Work required – Word for word, copy every line of the data.

Provided data –

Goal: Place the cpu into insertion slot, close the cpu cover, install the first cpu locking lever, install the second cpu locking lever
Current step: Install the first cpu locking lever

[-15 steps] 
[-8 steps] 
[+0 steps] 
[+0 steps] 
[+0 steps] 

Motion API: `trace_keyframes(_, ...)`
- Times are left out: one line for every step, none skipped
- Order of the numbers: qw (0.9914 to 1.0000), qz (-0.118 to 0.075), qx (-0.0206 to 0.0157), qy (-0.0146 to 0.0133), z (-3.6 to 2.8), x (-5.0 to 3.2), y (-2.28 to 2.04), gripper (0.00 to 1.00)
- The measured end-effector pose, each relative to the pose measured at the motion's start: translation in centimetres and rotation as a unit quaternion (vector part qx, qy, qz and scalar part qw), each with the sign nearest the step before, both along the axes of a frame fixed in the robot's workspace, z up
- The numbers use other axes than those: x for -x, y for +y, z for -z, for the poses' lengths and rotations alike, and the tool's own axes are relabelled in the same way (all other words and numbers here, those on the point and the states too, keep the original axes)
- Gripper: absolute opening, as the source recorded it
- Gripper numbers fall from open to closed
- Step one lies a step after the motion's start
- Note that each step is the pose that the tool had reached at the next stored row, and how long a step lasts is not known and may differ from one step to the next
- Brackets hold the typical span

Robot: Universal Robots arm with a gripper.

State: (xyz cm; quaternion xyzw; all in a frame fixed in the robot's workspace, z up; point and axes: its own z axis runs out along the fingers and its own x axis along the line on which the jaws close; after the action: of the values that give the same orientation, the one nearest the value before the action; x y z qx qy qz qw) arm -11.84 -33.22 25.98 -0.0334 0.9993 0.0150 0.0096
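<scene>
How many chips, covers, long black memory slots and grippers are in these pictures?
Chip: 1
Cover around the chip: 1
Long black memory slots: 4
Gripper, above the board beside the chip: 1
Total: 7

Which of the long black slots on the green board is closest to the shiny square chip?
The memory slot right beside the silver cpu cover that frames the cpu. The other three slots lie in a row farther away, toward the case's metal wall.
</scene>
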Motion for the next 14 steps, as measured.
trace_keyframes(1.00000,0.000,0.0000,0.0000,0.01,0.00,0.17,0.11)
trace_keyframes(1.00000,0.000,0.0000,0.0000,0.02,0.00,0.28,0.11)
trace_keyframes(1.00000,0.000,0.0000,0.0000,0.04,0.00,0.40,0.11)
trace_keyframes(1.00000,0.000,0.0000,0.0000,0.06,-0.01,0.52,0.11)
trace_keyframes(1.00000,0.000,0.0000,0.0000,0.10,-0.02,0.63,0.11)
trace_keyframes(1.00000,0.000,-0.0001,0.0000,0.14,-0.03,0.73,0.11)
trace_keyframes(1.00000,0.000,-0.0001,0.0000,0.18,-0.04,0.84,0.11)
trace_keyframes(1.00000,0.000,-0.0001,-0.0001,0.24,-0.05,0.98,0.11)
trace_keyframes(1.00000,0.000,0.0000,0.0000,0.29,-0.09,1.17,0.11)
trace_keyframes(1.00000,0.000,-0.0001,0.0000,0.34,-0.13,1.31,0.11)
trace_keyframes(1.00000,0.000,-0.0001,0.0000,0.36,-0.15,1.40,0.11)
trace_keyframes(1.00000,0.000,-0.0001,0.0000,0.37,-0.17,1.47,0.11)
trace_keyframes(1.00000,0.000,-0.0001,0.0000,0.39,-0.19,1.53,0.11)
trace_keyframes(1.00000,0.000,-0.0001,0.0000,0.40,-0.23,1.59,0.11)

The completed task –
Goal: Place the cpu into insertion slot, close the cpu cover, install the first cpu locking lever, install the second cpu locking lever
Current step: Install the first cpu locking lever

[-15 steps] 
[-8 steps] 
[+0 steps] 
[+0 steps] 
[+0 steps] 

Motion API: `trace_keyframes(_, ...)`
- Times are left out: one line for every step, none skipped
- Order of the numbers: qw (0.9914 to 1.0000), qz (-0.118 to 0.075), qx (-0.0206 to 0.0157), qy (-0.0146 to 0.0133), z (-3.6 to 2.8), x (-5.0 to 3.2), y (-2.28 to 2.04), gripper (0.00 to 1.00)
- The measured end-effector pose, each relative to the pose measured at the motion's start: translation in centimetres and rotation as a unit quaternion (vector part qx, qy, qz and scalar part qw), each with the sign nearest the step before, both along the axes of a frame fixed in the robot's workspace, z up
- The numbers use other axes than those: x for -x, y for +y, z for -z, for the poses' lengths and rotations alike, and the tool's own axes are relabelled in the same way (all other words and numbers here, those on the point and the states too, keep the original axes)
- Gripper: absolute opening, as the source recorded it
- Gripper numbers fall from open to closed
- Step one lies a step after the motion's start
- Note that each step is the pose that the tool had reached at the next stored row, and how long a step lasts is not known and may differ from one step to the next
- Brackets hold the typical span

Robot: Universal Robots arm with a gripper.

State: (xyz cm; quaternion xyzw; all in a frame fixed in the robot's workspace, z up; point and axes: its own z axis runs out along the fingers and its own x axis along the line on which the jaws close; after the action: of the values that give the same orientation, the one nearest the value before the action; x y z qx qy qz qw) arm -11.84 -33.22 25.98 -0.0334 0.9993 0.0150 0.0096
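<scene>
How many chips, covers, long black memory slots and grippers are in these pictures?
Chip: 1
Cover around the chip: 1
Long black memory slots: 4
Gripper, above the board beside the chip: 1
Total: 7

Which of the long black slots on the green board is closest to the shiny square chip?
The memory slot right beside the silver cpu cover that frames the cpu. The other three slots lie in a row farther away, toward the case's metal wall.
</scene>
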Motion for the next 14 steps, as measured.
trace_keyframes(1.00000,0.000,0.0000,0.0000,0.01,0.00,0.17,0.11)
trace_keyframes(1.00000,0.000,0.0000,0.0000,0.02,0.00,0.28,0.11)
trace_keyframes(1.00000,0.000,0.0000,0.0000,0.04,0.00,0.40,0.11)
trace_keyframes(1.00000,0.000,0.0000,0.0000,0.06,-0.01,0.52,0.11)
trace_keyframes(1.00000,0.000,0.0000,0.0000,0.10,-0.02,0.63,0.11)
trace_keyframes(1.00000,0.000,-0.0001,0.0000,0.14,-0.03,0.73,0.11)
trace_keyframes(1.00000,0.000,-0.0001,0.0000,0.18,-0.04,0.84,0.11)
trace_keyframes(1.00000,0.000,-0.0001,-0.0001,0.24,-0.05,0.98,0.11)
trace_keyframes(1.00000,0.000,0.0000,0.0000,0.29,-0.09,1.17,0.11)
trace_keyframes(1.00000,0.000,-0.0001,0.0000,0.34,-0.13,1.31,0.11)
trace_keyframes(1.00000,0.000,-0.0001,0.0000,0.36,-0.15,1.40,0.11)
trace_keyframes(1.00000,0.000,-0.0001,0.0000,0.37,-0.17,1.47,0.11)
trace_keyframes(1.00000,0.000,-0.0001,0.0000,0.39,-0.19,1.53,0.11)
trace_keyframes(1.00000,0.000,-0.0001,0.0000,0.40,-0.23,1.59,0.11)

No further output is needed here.